■ YOUR GOAL: Below are the records; give the number of lines in them that include the word "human", and nothing more.
========
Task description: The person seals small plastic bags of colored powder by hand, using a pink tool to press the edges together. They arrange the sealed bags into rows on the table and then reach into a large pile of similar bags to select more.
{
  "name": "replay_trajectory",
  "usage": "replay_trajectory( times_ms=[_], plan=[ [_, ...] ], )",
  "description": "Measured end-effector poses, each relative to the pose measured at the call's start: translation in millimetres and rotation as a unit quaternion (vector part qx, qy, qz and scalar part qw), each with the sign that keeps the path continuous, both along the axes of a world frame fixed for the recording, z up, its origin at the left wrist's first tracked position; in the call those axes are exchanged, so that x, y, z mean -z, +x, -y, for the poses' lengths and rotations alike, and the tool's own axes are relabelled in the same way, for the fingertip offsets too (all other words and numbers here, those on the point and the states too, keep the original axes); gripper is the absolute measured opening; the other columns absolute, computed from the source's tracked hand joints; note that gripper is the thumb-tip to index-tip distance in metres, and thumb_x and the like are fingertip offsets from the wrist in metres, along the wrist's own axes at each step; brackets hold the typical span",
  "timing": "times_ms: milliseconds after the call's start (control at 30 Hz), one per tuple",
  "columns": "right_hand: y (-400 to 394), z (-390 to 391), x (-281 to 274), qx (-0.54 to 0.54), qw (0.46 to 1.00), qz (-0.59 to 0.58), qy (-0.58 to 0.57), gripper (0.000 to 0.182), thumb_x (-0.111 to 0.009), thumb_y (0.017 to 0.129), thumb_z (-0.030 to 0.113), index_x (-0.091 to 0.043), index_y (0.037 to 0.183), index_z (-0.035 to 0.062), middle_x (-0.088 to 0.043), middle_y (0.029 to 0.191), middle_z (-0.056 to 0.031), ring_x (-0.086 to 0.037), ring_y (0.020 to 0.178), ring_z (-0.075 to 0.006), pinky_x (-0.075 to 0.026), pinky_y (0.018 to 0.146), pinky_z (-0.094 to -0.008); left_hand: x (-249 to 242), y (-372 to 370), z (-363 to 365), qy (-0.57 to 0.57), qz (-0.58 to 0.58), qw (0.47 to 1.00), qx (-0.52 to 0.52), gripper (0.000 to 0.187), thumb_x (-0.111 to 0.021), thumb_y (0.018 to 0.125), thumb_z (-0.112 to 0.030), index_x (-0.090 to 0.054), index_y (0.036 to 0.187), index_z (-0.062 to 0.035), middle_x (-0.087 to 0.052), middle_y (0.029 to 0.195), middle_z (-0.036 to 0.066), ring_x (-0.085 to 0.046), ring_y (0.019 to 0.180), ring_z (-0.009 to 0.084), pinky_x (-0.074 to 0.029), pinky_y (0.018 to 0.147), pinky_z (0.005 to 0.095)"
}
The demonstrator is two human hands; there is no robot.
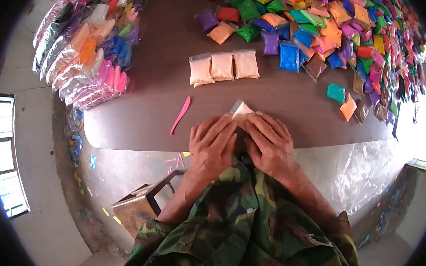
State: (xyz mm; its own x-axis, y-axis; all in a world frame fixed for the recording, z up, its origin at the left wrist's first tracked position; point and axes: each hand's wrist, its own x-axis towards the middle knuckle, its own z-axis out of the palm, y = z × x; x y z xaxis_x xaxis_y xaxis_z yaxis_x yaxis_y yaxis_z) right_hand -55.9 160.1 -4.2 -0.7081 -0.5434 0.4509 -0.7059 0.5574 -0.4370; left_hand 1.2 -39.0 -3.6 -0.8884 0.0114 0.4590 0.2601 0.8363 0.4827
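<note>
Desk [150,75]: dark brown, front corner rounded. Left hand [213,145] and right hand [271,142]: fingers closed on one pale packet [242,113]. Windows [7,157] in left wall.

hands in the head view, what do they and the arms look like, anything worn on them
The left hand and right hand are bare, with no gloves, rings or watch showing. The forearms are uncovered up to the camouflage sleeves, patterned in green, brown and black.
</note>
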Motion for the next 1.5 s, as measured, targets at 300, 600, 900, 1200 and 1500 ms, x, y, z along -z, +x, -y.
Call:
replay_trajectory(
  times_ms=[300,600,900,1200,1500],
  plan=[
    [-3.0,3.2,-13.7,-0.019,0.999,0.009,0.037,0.047,-0.081,0.088,0.016,-0.073,0.133,0.0043,-0.063,0.147,-0.0077,-0.059,0.139,-0.0289,-0.048,0.112,-0.0488,-14.0,10.9,74.7,-0.064,0.039,0.971,-0.227,0.021,-0.082,0.094,-0.013,-0.078,0.112,-0.0019,-0.074,0.121,0.013,-0.067,0.111,0.0356,-0.055,0.097,0.0466],
    [-7.5,16.3,-14.3,-0.049,0.997,-0.003,0.066,0.044,-0.081,0.09,0.016,-0.074,0.132,0.0036,-0.067,0.145,-0.0093,-0.061,0.138,-0.0278,-0.048,0.114,-0.0494,-13.9,4.3,87.7,0.006,0.115,0.973,-0.201,0.012,-0.081,0.093,-0.01,-0.076,0.1,-0.0013,-0.071,0.1,0.011,-0.068,0.096,0.032,-0.053,0.087,0.0436],
    [-10.0,18.3,-10.5,-0.043,0.998,-0.014,0.033,0.041,-0.08,0.087,0.008,-0.076,0.127,0.0044,-0.069,0.139,-0.007,-0.064,0.134,-0.0274,-0.052,0.107,-0.0468,-9.2,5.8,78.9,-0.037,0.08,0.984,-0.152,0.024,-0.073,0.096,0.0,-0.067,0.119,-0.0026,-0.069,0.097,0.013,-0.068,0.091,0.035,-0.054,0.083,0.0474],
    [-5.8,12.0,-6.5,-0.021,0.999,-0.013,0.03,0.037,-0.079,0.085,0.003,-0.077,0.121,0.0061,-0.067,0.132,-0.0029,-0.066,0.126,-0.0256,-0.052,0.093,-0.0425,-22.8,-0.7,33.9,0.124,0.121,0.98,-0.099,0.016,-0.068,0.095,0.004,-0.071,0.11,-0.0015,-0.071,0.096,0.016,-0.072,0.077,0.0306,-0.057,0.07,0.039],
    [-8.8,13.1,1.7,-0.014,1.0,-0.015,-0.001,0.04,-0.079,0.077,0.005,-0.078,0.117,0.0075,-0.065,0.132,-0.0025,-0.066,0.123,-0.025,-0.053,0.09,-0.0425,-13.0,-10.0,-3.8,0.103,0.126,0.985,-0.056,0.013,-0.074,0.092,0.001,-0.068,0.102,-0.0047,-0.073,0.086,0.015,-0.073,0.075,0.0382,-0.055,0.064,0.0441]
  ],
)
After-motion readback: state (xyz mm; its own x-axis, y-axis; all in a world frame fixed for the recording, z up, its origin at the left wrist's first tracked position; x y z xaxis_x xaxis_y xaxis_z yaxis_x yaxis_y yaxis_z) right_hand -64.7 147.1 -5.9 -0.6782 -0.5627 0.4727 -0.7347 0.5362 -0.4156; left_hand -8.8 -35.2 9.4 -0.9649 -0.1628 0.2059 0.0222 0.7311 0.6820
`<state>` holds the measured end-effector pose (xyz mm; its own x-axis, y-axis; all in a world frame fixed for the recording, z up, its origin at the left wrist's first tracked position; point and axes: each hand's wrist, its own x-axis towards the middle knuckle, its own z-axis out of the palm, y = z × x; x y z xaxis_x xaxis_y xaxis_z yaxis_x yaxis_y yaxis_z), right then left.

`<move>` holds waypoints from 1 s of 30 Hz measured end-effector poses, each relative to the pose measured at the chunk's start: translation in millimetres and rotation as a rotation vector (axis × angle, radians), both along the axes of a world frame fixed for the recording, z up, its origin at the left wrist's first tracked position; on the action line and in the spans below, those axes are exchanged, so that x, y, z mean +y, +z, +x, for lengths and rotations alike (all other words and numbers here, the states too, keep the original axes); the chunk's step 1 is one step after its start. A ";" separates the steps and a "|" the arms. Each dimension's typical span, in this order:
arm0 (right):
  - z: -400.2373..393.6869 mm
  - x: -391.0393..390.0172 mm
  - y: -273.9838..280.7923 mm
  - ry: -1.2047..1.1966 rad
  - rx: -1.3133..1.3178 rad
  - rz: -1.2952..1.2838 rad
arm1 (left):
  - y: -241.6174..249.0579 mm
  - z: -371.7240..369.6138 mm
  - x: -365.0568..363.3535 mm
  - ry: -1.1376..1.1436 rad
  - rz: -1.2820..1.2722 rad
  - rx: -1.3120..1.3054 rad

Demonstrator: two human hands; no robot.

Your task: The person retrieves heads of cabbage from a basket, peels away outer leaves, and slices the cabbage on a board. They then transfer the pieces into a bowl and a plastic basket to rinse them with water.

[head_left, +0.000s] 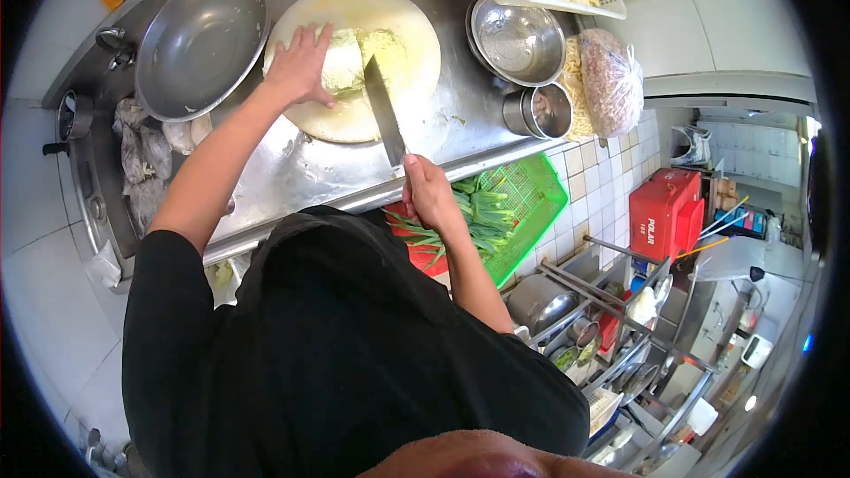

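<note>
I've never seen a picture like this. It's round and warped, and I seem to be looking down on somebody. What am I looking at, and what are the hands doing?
There is no machine here. A person wears a small camera on the head, and it looks down over the black shirt at the person's own two hands. The wide lens bends the picture and darkens its corners.

The left hand presses flat on a pale cabbage lying on a round cutting board. The right hand has its grip closed on the handle of a large knife, whose blade reaches onto the board beside the cabbage.

All this sits on a steel counter. Around the board are a big empty steel bowl, a smaller steel bowl, and a white basket of cut pieces. Below the counter edge, a green crate holds green onions.
</note>
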<state>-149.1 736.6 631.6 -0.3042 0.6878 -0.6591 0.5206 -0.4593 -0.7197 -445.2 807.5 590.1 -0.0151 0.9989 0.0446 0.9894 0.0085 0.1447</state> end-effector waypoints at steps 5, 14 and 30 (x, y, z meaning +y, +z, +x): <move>-44.5 16.9 30.8 -0.040 0.111 0.189 | 9.1 -0.9 1.2 0.077 -0.244 0.041; -73.5 7.2 3.6 -0.009 -0.045 0.261 | 3.3 -1.9 2.1 0.073 -0.189 0.061; -18.8 -18.0 -23.4 0.116 -0.097 0.096 | 1.2 -12.9 -5.8 0.045 -0.103 -0.007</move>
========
■ WORKED SOLUTION: 2